Features:
-
HDFS High Availability (HA) via Quorum Journal Manager. Allows automatic failover of the active HDFS NameNode to another standby NameNode in case of failures.
-
K8s persistent volumes (PVs) for metadata: NameNodes use PVs for storage, so that file system metadata are not lost even if both NameNode daemons are restarted.
-
K8s hostPath volumes for file data: DataNodes store file data on the local disks of the K8s cluster nodes using hostPath volumes.

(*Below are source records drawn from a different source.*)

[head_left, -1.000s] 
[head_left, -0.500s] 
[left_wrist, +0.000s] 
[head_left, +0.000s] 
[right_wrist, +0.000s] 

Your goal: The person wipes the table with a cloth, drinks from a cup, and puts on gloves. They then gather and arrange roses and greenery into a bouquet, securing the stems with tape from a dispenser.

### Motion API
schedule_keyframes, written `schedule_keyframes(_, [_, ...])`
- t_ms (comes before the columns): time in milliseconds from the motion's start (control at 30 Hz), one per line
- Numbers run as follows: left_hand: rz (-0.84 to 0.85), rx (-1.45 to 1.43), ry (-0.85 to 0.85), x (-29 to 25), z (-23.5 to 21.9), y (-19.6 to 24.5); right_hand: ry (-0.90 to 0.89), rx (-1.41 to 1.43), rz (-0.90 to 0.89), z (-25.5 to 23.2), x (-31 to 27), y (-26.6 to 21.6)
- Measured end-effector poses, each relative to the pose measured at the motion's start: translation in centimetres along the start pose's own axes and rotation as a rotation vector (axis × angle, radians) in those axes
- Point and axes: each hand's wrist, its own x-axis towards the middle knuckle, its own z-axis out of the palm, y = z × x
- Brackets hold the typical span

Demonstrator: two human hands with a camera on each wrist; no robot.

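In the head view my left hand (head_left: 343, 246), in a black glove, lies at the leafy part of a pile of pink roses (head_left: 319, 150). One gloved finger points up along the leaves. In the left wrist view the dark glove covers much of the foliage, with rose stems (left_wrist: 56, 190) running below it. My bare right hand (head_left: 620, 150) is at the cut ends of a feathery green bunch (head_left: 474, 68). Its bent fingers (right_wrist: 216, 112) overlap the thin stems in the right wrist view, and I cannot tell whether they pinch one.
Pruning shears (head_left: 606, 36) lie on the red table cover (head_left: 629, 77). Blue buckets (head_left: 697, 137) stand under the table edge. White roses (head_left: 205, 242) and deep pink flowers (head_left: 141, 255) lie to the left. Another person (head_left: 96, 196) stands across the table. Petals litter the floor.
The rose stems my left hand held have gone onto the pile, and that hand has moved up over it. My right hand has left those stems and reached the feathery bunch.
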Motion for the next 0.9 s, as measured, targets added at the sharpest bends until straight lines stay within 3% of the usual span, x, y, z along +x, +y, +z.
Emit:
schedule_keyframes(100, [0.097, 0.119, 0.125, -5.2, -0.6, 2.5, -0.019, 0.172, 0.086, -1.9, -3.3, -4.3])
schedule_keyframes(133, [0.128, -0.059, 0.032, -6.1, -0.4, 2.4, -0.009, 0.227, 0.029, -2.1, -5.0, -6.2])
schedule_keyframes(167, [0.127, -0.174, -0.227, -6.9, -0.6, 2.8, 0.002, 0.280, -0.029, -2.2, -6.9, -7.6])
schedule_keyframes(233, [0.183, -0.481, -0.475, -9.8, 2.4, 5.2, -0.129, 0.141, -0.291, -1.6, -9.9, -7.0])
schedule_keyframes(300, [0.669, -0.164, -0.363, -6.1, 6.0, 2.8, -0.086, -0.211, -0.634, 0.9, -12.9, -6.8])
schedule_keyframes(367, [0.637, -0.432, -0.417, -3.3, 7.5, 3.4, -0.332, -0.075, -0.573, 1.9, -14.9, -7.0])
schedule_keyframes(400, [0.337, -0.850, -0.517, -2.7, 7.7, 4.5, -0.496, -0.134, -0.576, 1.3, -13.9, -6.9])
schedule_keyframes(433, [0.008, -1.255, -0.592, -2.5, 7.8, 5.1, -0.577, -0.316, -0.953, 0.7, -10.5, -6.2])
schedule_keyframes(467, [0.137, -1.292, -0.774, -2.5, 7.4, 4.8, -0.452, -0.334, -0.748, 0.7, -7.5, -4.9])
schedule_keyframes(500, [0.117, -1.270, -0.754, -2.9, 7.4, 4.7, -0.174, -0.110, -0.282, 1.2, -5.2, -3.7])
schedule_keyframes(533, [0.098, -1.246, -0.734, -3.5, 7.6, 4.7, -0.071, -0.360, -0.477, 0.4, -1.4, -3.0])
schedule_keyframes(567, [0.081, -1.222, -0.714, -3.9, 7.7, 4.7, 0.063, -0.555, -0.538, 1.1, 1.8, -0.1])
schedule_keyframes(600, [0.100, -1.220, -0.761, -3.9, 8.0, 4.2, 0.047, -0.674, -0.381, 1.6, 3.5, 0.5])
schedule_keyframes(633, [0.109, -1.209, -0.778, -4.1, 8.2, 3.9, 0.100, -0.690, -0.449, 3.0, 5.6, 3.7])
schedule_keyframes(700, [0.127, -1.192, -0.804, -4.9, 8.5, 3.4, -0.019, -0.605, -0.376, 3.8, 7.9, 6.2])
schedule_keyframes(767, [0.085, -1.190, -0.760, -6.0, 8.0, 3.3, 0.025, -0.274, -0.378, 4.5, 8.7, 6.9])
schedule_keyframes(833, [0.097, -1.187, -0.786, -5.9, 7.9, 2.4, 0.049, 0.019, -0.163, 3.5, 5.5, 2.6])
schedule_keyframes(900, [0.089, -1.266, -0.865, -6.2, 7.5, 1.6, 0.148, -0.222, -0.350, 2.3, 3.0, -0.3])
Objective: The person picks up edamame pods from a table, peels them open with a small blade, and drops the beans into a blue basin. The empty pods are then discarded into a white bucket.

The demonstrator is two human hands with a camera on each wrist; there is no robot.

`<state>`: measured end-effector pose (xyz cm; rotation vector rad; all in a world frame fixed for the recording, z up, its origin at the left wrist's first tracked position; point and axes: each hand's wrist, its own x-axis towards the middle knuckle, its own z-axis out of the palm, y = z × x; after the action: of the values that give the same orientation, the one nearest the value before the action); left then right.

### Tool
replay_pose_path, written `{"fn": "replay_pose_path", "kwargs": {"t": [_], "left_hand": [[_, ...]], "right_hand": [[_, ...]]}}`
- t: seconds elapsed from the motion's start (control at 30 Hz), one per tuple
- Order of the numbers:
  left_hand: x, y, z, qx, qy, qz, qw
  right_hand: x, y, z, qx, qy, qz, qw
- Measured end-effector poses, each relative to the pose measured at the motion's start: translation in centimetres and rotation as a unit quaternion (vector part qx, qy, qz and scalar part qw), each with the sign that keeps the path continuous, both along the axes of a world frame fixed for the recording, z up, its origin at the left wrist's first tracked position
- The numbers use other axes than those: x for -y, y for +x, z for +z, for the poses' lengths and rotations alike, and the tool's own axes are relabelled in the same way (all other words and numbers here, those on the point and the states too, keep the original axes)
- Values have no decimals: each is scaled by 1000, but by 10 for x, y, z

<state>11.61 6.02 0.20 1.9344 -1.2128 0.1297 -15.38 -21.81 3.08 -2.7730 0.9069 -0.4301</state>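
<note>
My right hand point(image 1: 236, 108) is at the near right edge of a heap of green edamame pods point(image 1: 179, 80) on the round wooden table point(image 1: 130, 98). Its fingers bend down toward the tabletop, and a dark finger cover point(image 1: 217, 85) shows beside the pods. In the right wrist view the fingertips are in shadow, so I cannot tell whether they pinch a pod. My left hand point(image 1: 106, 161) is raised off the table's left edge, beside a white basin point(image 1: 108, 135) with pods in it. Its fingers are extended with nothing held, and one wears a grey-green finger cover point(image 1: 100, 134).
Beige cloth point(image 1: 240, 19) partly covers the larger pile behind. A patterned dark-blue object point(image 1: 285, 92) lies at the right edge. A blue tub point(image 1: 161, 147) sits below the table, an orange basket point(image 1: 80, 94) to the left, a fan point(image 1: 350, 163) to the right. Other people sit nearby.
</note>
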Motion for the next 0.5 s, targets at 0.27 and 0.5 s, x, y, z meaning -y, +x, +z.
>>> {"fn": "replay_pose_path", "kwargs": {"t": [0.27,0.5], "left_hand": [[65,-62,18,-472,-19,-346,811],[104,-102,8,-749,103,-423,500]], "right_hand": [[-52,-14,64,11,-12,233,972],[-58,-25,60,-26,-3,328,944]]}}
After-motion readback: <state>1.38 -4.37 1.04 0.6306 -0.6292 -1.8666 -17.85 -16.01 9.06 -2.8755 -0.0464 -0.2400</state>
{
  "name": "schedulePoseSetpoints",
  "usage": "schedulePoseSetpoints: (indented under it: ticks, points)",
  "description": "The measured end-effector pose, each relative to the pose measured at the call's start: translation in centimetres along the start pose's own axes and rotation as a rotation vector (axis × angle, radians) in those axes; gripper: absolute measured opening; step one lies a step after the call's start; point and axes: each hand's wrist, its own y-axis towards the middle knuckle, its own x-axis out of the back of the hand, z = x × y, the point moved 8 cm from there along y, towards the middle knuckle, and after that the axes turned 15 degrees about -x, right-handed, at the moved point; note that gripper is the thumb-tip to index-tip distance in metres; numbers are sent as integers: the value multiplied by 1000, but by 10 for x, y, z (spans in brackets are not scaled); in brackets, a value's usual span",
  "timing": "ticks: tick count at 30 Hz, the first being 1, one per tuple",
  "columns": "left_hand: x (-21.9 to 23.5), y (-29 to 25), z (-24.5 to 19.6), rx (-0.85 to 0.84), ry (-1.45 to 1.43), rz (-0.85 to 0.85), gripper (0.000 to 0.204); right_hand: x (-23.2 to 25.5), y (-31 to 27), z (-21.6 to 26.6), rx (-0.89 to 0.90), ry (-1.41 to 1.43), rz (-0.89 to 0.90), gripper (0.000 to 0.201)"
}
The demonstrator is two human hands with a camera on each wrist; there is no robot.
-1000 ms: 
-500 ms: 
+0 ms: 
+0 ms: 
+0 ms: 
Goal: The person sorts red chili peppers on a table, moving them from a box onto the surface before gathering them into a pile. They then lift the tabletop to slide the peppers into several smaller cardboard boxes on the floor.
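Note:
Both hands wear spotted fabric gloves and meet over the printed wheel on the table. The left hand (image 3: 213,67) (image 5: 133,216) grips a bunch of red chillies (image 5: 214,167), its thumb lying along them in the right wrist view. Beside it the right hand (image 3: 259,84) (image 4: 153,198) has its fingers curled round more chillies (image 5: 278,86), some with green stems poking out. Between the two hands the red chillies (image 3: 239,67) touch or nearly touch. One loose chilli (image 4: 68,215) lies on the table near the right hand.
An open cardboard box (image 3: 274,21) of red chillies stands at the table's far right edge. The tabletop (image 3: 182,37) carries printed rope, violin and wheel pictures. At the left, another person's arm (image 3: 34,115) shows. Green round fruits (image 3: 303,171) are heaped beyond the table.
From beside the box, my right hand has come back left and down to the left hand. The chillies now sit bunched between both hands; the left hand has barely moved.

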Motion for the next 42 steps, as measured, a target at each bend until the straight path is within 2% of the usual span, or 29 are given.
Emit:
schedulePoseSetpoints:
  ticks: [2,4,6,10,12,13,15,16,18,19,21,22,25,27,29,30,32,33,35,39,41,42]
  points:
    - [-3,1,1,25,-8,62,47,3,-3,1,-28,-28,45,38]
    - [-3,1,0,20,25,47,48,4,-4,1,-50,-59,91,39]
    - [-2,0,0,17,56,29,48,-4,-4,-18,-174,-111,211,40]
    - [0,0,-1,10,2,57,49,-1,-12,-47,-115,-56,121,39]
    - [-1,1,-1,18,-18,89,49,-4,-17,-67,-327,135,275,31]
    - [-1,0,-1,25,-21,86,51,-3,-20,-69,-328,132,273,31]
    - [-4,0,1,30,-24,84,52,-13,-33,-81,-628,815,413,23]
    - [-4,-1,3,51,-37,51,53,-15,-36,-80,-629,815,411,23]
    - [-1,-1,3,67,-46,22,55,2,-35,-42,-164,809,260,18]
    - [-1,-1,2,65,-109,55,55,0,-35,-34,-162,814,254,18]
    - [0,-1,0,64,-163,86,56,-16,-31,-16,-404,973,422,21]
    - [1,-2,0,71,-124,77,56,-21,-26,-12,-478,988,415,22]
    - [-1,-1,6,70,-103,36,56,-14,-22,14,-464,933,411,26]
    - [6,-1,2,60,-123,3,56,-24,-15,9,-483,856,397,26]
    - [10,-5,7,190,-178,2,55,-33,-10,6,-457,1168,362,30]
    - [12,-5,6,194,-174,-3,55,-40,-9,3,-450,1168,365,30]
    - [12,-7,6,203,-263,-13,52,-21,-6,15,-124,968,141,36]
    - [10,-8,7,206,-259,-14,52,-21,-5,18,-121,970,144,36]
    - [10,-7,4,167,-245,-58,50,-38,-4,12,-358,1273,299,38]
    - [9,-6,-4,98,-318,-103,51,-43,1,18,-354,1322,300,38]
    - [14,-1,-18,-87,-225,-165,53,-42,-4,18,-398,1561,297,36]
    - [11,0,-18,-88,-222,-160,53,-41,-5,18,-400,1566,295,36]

The main entry-point is hdfs-k8s
, an umbrella chart that installs HDFS
components via subcharts:
-
hdfs-namenode-k8s
: installs NameNodes, the HDFS components that manage file system metadata. Supports high availability (HA) via Quorum Journal Manager (QJM). -
hdfs-datanode-k8s
: installs DataNodes, which are responsible for storing file data. -
hdfs-config-k8s
: a configmap containing the HDFS configuration. -
zookeeper
(from https://kubernetes-charts-incubator.storage.googleapis.com): installs ZooKeeper, used to manage NameNode failover. By default, the chart runs three ZooKeeper servers. -
hdfs-journalnode-k8s
: installs JournalNodes, which ensure that file system metadata are properly shared among the NameNodes. By default, the chart launches three JournalNode servers. -
hdfs-client-k8s
: a pod configured to run Hadoop client commands. -
hdfs-krb5-k8s
: a size-1 StatefulSet for launching a Kerberos server, which can be used to run HDFS in secure mode. Disabled by default. -
hdfs-simple-namenode-k8s
: runs a simple, non-HA HDFS setup (i.e., with a single NameNode daemon, no ZooKeeper and no JournalNode). Does not support Kerberos. Disabled by default.
Build the main chart:
$ helm repo add incubator \
https://kubernetes-charts-incubator.storage.googleapis.com/
$ helm dependency build charts/hdfs-k8s
ZooKeeper, JournalNode and NameNode pods need persistent volumes for storing
metadata. By default, the helm charts do not set the storage class name for
dynamically provisioned volumes, nor do they use selectors for static
persistent volumes. This means they will rely on a default storage class
provisioner for dynamic volumes. Or, if your cluster has statically
provisioned volumes, the chart will match existing volumes entirely based on
the size requirements. To override this default behavior, you can specify
storage volume classes for dynamic volumes, or volume selectors for static
volumes. See the values.yaml
file for details.
Launch the main chart. The chart release name (e.g., my-hdfs
), will be the
prefix of the K8s resource names:
$ helm install -n my-hdfs charts/hdfs-k8s
Wait for all pods to be ready (some may need to restart a few times).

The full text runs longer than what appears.